▸ **What you should do**
In the material below, find every line with "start" and pull it out.

* * *

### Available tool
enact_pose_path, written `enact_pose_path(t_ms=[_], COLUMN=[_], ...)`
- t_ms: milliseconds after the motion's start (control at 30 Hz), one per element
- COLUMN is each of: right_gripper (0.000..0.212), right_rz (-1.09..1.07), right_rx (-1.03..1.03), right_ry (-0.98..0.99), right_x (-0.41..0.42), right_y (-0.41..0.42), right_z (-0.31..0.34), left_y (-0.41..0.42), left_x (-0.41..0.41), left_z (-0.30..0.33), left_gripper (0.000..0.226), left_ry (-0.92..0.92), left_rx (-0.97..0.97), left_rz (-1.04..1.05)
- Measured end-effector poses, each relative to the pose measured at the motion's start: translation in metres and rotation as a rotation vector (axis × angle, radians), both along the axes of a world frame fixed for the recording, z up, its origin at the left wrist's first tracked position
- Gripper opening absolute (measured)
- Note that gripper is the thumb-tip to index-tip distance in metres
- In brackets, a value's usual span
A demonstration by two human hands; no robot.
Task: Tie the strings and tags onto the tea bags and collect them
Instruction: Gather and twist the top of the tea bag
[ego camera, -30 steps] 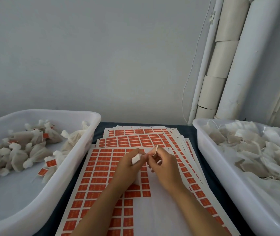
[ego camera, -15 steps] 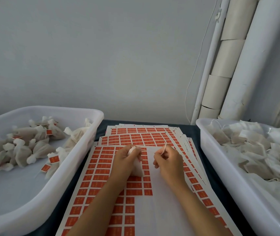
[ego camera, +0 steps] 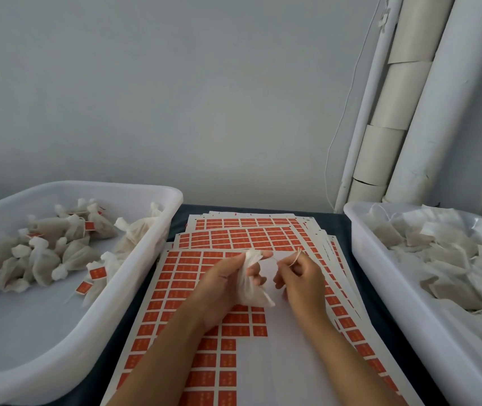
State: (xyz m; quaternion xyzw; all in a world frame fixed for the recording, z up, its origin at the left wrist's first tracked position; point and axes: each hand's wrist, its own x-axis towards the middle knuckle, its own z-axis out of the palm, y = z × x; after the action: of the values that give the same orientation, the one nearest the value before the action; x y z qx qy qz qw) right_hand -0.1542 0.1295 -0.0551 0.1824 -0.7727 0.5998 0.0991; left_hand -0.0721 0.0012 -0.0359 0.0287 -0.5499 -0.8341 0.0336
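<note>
Your left hand (ego camera: 222, 284) has its fingers curled round a white tea bag (ego camera: 251, 284), thumb and forefinger pinching the gathered neck so the ruffled top pokes out just above your fingertips while the full body of the bag hangs below your palm. A thin string (ego camera: 294, 259) runs from that pinched neck across to your right hand (ego camera: 301, 278), whose thumb and forefinger pinch it, with a short end sticking up just above them; the remaining fingers of that hand are loosely curled beneath. The two hands sit close together, apart by a small gap that the string bridges.

Directly under both hands lies a fanned stack of sheets of orange tags (ego camera: 193, 291), the top sheet partly stripped, so that bare white backing shows beneath and just beyond your right fingers, while full rows of tags run under and to the left of your left hand. More sheets fan out beyond your fingertips, toward the wall.

Well to the left of your left hand stands a white tub (ego camera: 134, 276) holding finished bags (ego camera: 43, 259), tied at the neck, several with orange tags showing. Well to the right of your right hand stands a second white tub (ego camera: 380, 276) heaped with flat untied bags (ego camera: 444, 253) and loose strings. Beyond it, pale rolls (ego camera: 403, 118) lean against the grey wall (ego camera: 175, 83), and a dark tabletop (ego camera: 333, 218) shows between the sheets and tubs.
</note>
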Motion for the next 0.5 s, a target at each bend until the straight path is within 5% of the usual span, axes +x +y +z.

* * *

▸ **Solution to the exercise**
- t_ms: milliseconds after the motion's start (control at 30 Hz), one per element
- Measured end-effector poses, each relative to the pose measured at the motion's start: translation in metres and rotation as a rotation vector (axis × angle, radians), both along the axes of a world frame fixed for the recording, z up, its origin at the left wrist's first tracked position

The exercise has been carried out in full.